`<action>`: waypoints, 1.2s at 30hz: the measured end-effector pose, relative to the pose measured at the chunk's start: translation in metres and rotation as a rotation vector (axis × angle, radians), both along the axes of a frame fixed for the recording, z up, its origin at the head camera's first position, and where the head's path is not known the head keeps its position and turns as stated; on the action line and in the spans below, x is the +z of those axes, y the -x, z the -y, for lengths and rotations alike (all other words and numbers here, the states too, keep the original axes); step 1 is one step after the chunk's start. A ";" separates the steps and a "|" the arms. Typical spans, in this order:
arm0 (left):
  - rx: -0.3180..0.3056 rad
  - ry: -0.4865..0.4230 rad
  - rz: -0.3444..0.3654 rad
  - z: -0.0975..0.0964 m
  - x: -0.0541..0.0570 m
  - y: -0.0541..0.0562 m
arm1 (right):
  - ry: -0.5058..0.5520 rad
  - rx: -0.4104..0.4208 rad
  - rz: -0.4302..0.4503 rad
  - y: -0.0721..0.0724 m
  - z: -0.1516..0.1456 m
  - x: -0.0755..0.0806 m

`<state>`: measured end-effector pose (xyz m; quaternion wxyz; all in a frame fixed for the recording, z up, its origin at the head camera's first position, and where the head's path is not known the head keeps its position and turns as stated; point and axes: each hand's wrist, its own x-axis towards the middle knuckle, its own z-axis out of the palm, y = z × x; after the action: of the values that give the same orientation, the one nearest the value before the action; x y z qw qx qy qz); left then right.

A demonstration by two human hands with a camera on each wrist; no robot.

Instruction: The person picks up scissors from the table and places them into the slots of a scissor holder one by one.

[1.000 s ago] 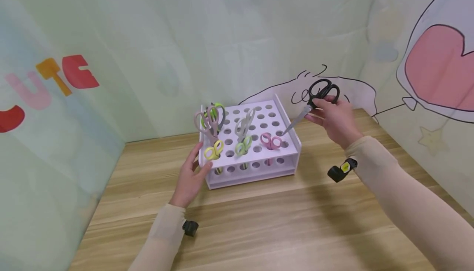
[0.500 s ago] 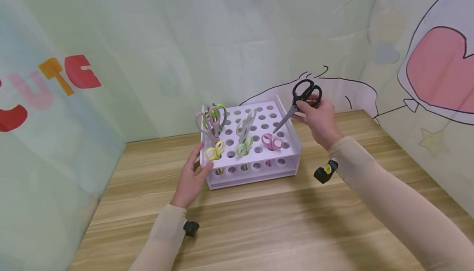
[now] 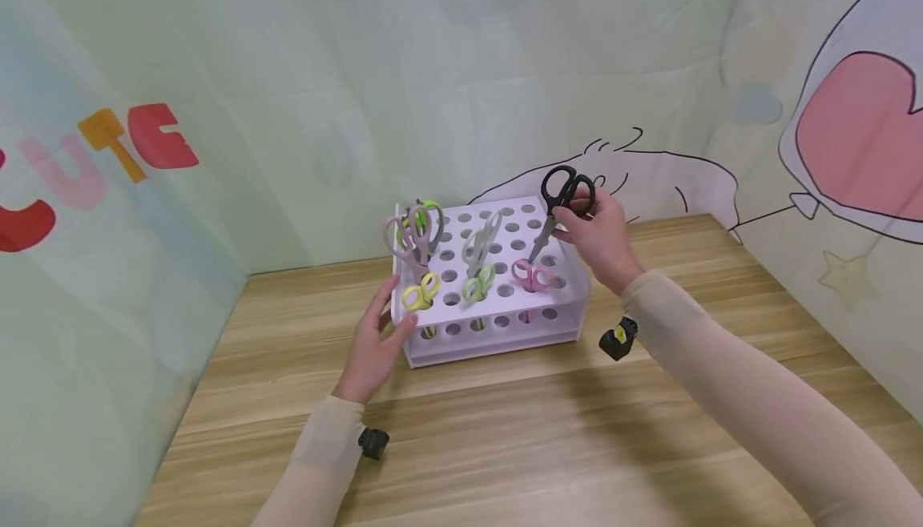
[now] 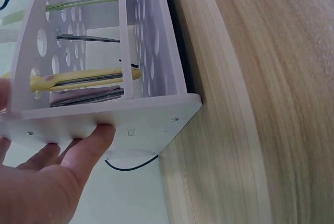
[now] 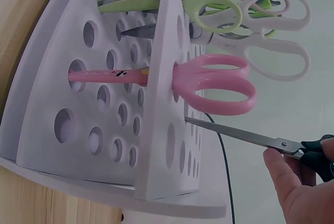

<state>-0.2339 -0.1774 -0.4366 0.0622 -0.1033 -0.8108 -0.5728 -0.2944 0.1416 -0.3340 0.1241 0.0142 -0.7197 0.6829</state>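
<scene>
A white rack (image 3: 497, 348) with a plate full of round holes stands on the wood-grain table. My left hand (image 3: 371, 355) holds its left side panel, thumb over the front corner and fingers flat on the outside. My right hand (image 3: 602, 235) pinches black-handled scissors (image 5: 235, 132) near the pivot, blades pointing down. Their tip is right at the top plate, behind the pink scissors (image 5: 182, 78). Yellow scissors (image 3: 421, 292) and light green scissors (image 3: 478, 283) stand in the front row. Whitish scissors (image 3: 481, 240) stand behind the light green pair.
Mauve scissors (image 3: 420, 263) and a green-and-grey pair (image 3: 438, 227) crowd the rack's left back corner. Wall sheets with cartoon prints rise behind the table (image 3: 490, 447) and on both sides.
My right hand has moved left with the black-handled scissors, bringing their tip from the rack's right edge to behind the pink pair. The blades now hang steeper. My left hand has stayed on the rack.
</scene>
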 end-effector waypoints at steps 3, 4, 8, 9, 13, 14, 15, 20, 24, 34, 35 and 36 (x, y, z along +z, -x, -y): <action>0.000 0.000 -0.002 0.001 0.000 0.000 | -0.045 0.025 -0.006 0.001 0.003 -0.003; 0.000 -0.001 -0.002 0.001 0.000 0.000 | -0.061 0.034 -0.006 0.002 0.004 -0.003; -0.007 -0.010 0.005 0.001 -0.002 0.000 | -0.123 0.068 -0.016 0.002 0.007 -0.007; -0.009 -0.012 0.007 0.000 -0.002 0.000 | -0.148 0.075 -0.021 0.002 0.008 -0.008; -0.014 -0.019 0.010 0.000 -0.004 0.001 | -0.226 0.100 -0.020 0.002 0.010 -0.013; -0.014 -0.021 0.010 0.000 -0.004 0.001 | -0.240 0.108 -0.018 0.002 0.010 -0.013; -0.015 -0.022 0.009 0.000 -0.004 0.000 | -0.266 0.113 -0.016 0.002 0.011 -0.014; -0.011 -0.012 0.003 0.000 -0.002 0.000 | -0.325 0.155 -0.003 0.005 0.014 -0.017; -0.003 0.004 -0.002 0.000 -0.001 0.001 | -0.371 0.166 0.024 0.006 0.015 -0.018; 0.000 -0.008 0.016 0.000 -0.001 0.001 | -0.470 0.159 0.036 0.005 0.013 -0.024; -0.001 -0.006 0.016 0.000 -0.001 0.001 | -0.479 0.158 0.035 0.005 0.013 -0.025; -0.001 -0.005 0.015 0.000 -0.001 0.001 | -0.490 0.157 0.033 0.005 0.013 -0.026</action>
<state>-0.2351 -0.1777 -0.4378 0.0559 -0.0992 -0.8097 -0.5757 -0.2992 0.1286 -0.3600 0.0516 0.0884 -0.8623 0.4960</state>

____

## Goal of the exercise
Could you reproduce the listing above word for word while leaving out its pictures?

## The answer
`<action>`: waypoints, 1.2s at 30hz: the measured end-effector pose, relative to the pose measured at the chunk's start: translation in metres and rotation as a rotation vector (axis × angle, radians), both along the axes of a frame fixed for the recording, z up, its origin at the head camera's first position, and where the head's path is not known the head keeps its position and turns as stated; on the action line and in the spans below, x is the +z of those axes, y the -x, z the -y, for lengths and rotations alike (all other words and numbers here, the states too, keep the original axes); step 1 is one step after the chunk's start. A ";" separates the steps and a "|" the arms. Typical spans, in this order:
arm0 (left):
  - rx: -0.3180..0.3056 rad
  - ry: -0.4865..0.4230 rad
  - rz: -0.3444..0.3654 rad
  - z: -0.0975..0.0964 m
  - x: -0.0541..0.0570 m
  - y: -0.0541..0.0562 m
arm1 (right):
  - ry: -0.5058..0.5520 rad
  - rx: -0.4104..0.4208 rad
  - rz: -0.4302..0.4503 rad
  - y: -0.0721..0.0724 m
  - z: -0.1516..0.1456 m
  - x: -0.0755..0.0806 m

`<state>`: measured end-effector pose (xyz m; quaternion wxyz; all in a frame fixed for the recording, z up, its origin at the head camera's first position, and where the head's path is not known the head keeps its position and turns as stated; point and axes: each hand's wrist, its own x-axis towards the middle knuckle, its own z-axis out of the palm, y = z × x; after the action: of the values that give the same orientation, the one nearest the value before the action; x y z qw qx qy qz); left then right.

A demonstration by two human hands with a camera on each wrist; no robot.

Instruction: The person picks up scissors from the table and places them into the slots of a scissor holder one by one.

[1.000 s ago] 
[0.500 s ago] 
[now] 
[now] 
[now] 

<state>-0.2339 -0.1774 -0.4366 0.0622 -0.1033 -0.8108 -0.5728 -0.2944 0.1416 -0.3340 0.1241 0.0142 -0.7197 0.6829</state>
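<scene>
A white rack (image 3: 497, 348) with a plate full of round holes stands on the wood-grain table. My left hand (image 3: 371, 355) holds its left side panel, thumb over the front corner and fingers flat on the outside. My right hand (image 3: 602, 235) pinches black-handled scissors (image 5: 235, 132) near the pivot, blades pointing down. Their tip is right at the top plate, behind the pink scissors (image 5: 182, 78). Yellow scissors (image 3: 421, 292) and light green scissors (image 3: 478, 283) stand in the front row. Whitish scissors (image 3: 481, 240) stand behind the light green pair.
Mauve scissors (image 3: 420, 263) and a green-and-grey pair (image 3: 438, 227) crowd the rack's left back corner. Wall sheets with cartoon prints rise behind the table (image 3: 490, 447) and on both sides.
My right hand has moved left with the black-handled scissors, bringing their tip from the rack's right edge to behind the pink pair. The blades now hang steeper. My left hand has stayed on the rack.
</scene>
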 end-effector waypoints at steps 3, 4, 8, 9, 13, 14, 15, 20, 24, 34, 35 and 36 (x, y, z along +z, -x, -y): <action>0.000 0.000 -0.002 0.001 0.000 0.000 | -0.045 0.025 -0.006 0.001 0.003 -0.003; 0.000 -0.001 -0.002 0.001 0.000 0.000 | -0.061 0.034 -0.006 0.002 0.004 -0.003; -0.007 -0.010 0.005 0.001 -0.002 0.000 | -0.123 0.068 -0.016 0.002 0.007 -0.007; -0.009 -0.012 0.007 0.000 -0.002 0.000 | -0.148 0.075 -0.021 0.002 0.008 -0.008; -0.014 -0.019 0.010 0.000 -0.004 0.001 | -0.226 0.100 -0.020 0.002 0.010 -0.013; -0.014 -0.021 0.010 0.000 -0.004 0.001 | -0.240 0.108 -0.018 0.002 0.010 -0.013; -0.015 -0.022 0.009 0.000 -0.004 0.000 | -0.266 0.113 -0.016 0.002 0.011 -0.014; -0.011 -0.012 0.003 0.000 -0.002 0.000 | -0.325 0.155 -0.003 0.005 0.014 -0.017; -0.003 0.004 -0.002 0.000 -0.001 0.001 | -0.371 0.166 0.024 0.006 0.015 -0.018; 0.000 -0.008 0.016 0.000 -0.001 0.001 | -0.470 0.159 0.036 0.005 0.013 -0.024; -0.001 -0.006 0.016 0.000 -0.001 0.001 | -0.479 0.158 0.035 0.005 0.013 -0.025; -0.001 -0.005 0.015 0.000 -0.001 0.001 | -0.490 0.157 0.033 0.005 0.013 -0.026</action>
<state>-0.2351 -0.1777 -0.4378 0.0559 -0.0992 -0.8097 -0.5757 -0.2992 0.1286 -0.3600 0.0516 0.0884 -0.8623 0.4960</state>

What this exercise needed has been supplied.